Php – Best file structure for storing 1000s of photos (in different sizes)

apache-2.2filesystemsPHPunix

I am developing a site that lets people upload images. We resize each image to 4 sizes. We're expecting lots and lots of images and are considering ways to increase performance with regards to the file structure, as we don't really want one directory with 10000s of files. Anyone got any suggestions as to how we organise the files?

The options that seem obvious are

each user has own folder, and within that a folder for each size

(Each of the four folders could hold a lot of images)

/user_uploads/user01/
                 |-/size_thumb/
                 |-/size_small/
                 |-/size_medium/
                 |-/size_large/
/user_uploads/user02/
                 |-/size_thumb/
                 |-/size_small/
                 |-/size_medium/
                 |-/size_large/

   etc etc

or
each users photos stored in one folder per user
(more photos per directory, but less overall directories)

/user_uploads/user01/
/user_uploads/user02/
  etc etc

each photo stored by size

lots and lots of photos per directory
(could have further subfolders by date?)

/user_uploads/small/
/user_uploads/medium/
/user_uploads/large/
/user_uploads/thumbs/

Anyone got any ideas? I think we'll probably go with /user_uploads/userID/ unless anyone has any suggestions.
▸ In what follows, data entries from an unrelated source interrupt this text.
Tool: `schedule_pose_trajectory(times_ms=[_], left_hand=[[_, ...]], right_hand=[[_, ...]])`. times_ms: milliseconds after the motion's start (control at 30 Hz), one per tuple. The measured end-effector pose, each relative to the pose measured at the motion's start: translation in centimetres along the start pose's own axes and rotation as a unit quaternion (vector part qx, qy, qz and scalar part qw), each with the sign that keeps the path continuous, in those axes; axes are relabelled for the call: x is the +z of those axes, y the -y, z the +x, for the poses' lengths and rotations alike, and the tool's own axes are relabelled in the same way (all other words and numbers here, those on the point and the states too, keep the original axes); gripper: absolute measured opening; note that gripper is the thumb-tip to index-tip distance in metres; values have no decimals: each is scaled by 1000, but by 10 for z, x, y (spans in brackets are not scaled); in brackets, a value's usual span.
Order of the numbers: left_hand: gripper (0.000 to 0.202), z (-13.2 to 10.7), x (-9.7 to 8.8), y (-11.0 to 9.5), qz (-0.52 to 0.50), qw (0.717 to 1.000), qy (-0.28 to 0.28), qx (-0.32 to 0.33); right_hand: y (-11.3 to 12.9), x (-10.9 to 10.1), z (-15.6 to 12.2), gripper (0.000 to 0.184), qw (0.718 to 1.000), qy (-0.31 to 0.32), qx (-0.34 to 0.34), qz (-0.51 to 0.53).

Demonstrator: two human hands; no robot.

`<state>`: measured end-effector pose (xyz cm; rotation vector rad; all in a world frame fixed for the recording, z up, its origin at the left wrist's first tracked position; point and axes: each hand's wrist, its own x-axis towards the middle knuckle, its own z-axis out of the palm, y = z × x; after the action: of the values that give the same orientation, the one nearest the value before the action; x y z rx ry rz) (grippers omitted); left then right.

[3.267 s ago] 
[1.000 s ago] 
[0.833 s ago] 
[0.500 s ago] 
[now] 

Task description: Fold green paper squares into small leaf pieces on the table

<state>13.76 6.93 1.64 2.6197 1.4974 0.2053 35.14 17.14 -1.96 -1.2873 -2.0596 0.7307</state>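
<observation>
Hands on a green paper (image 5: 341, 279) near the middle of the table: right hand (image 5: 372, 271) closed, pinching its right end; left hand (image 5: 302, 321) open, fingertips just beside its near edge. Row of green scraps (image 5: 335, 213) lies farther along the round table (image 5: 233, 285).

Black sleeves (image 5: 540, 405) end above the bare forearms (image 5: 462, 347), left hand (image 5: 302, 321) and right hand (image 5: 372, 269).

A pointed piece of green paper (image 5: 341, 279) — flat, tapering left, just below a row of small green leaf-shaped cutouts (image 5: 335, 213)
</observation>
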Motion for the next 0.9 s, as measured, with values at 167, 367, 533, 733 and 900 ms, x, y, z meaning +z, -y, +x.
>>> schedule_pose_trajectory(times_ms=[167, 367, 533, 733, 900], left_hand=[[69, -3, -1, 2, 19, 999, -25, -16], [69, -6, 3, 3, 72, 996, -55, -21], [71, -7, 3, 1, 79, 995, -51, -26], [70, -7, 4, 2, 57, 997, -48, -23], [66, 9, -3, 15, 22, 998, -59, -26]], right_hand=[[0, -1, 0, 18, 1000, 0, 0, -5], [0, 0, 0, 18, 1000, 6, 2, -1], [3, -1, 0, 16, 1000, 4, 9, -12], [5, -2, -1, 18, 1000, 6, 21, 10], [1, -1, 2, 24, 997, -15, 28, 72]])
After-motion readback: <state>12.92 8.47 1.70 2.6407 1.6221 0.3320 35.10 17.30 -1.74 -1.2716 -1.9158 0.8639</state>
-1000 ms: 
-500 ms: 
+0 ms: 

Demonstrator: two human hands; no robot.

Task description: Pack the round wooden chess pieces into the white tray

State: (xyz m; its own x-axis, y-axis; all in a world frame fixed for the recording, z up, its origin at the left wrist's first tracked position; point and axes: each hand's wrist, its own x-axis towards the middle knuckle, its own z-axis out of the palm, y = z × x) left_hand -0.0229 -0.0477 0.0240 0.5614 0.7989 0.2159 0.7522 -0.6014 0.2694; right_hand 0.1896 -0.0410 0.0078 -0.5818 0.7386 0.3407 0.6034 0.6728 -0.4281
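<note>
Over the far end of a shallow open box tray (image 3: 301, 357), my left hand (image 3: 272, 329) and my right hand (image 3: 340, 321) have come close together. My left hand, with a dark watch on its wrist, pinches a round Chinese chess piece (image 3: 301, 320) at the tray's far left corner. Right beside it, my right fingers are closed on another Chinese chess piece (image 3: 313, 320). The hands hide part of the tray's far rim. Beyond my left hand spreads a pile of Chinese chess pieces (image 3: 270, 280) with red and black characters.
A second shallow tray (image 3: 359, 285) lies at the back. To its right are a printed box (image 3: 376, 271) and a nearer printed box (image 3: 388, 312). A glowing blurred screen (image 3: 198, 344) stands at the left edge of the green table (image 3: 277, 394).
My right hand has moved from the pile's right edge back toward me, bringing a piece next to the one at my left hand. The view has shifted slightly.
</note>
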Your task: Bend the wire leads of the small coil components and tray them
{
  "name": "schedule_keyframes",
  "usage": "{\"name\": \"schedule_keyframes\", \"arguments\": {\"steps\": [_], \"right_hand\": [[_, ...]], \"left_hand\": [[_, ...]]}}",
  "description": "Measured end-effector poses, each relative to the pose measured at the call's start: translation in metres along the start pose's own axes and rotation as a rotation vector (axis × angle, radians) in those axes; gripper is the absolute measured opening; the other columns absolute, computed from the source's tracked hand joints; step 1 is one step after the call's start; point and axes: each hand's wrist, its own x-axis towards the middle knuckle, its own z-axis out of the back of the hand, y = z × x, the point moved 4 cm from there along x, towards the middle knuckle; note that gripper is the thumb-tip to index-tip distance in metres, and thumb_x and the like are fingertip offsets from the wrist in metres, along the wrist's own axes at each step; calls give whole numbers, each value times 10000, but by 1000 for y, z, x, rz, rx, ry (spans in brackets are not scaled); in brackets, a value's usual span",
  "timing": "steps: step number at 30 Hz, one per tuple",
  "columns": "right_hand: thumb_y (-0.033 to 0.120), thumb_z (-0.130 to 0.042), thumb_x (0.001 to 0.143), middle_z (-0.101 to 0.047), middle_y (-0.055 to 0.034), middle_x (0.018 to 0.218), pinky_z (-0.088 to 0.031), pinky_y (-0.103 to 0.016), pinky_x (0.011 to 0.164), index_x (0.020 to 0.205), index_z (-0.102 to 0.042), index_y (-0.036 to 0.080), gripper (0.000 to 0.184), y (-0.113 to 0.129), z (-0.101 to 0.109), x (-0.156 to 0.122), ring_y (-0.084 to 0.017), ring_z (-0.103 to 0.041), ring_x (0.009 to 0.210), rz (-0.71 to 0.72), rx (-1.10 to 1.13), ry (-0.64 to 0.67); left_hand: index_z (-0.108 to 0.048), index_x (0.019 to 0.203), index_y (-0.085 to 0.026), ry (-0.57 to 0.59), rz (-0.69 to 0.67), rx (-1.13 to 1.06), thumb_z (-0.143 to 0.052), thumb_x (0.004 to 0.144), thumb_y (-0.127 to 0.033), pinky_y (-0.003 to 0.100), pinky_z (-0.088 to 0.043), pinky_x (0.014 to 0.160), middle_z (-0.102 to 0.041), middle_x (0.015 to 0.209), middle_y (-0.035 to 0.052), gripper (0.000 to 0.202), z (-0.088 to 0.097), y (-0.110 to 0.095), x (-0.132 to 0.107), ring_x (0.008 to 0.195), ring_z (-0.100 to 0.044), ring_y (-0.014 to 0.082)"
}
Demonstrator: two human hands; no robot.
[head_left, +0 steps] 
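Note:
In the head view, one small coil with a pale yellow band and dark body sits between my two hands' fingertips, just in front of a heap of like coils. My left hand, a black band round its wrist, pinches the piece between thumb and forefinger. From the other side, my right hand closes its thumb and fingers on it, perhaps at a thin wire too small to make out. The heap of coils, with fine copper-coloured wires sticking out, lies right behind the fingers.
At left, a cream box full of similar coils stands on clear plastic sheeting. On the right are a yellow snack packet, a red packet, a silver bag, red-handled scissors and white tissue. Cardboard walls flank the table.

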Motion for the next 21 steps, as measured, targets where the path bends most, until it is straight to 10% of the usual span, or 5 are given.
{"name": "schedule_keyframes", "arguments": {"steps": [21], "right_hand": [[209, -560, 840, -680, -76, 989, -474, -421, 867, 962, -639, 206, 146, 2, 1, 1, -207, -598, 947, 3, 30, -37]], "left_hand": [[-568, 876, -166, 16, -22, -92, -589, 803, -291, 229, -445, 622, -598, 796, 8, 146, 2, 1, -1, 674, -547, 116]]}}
(Right now everything will be hosted on one computer, so we don't have to worry about files being on different servers)

Best Answer

You might want to try md5 hashing of the image as it is uploaded, and then storing them in a directory structure like that below. Assuming 3 images which hash to:

  1. 2b00042f7481c7b056c4b410d28f33cf
  2. 84bdbf7c4d48e16642af4c317df428c2
  3. 7b2a7edc6e86224d6ba0f97b717c80ed

And a folder structure that looks like this:

/images/orig/2/2b/2b0/2b00042f7481c7b056c4b410d28f33cf.jpg
/images/orig/8/84/84b/84bdbf7c4d48e16642af4c317df428c2.jpg
/images/orig/7/7b/7b2/7b2a7edc6e86224d6ba0f97b717c80ed.jpg

/images/large/2/2b/2b0/2b00042f7481c7b056c4b410d28f33cf.jpg
/images/large/8/84/84b/84bdbf7c4d48e16642af4c317df428c2.jpg
/images/large/7/7b/7b2/7b2a7edc6e86224d6ba0f97b717c80ed.jpg

/images/small/2/2b/2b0/2b00042f7481c7b056c4b410d28f33cf.jpg
/images/small/8/84/84b/84bdbf7c4d48e16642af4c317df428c2.jpg
/images/small/7/7b/7b2/7b2a7edc6e86224d6ba0f97b717c80ed.jpg

You can make as many levels following the above pattern as you want to keep directory sizes manageable. Also if you prefer, you can use some user id to identify the images and still use a similar structure e.g. assuming user id of 14: (/images/orig/0/00/0014/0014.jpg)

You can store user -> image hash data in your database, while keeping your images on the filesystem. Regardless of the fact that it may be possible to store images inside a database, there are reasons you may not want to do so. Keeping them on the filesystem makes them much easier to move, say to a CDN, or into the cloud as you grow. It also allows you to put directories on different disk to increase read performance, if that's your thing.

The fact that you hash the original image to md5 means that if 30 people upload the exact same image, you will only keep one copy (in all sizes) of that image on your filesystem instead of 30 copies.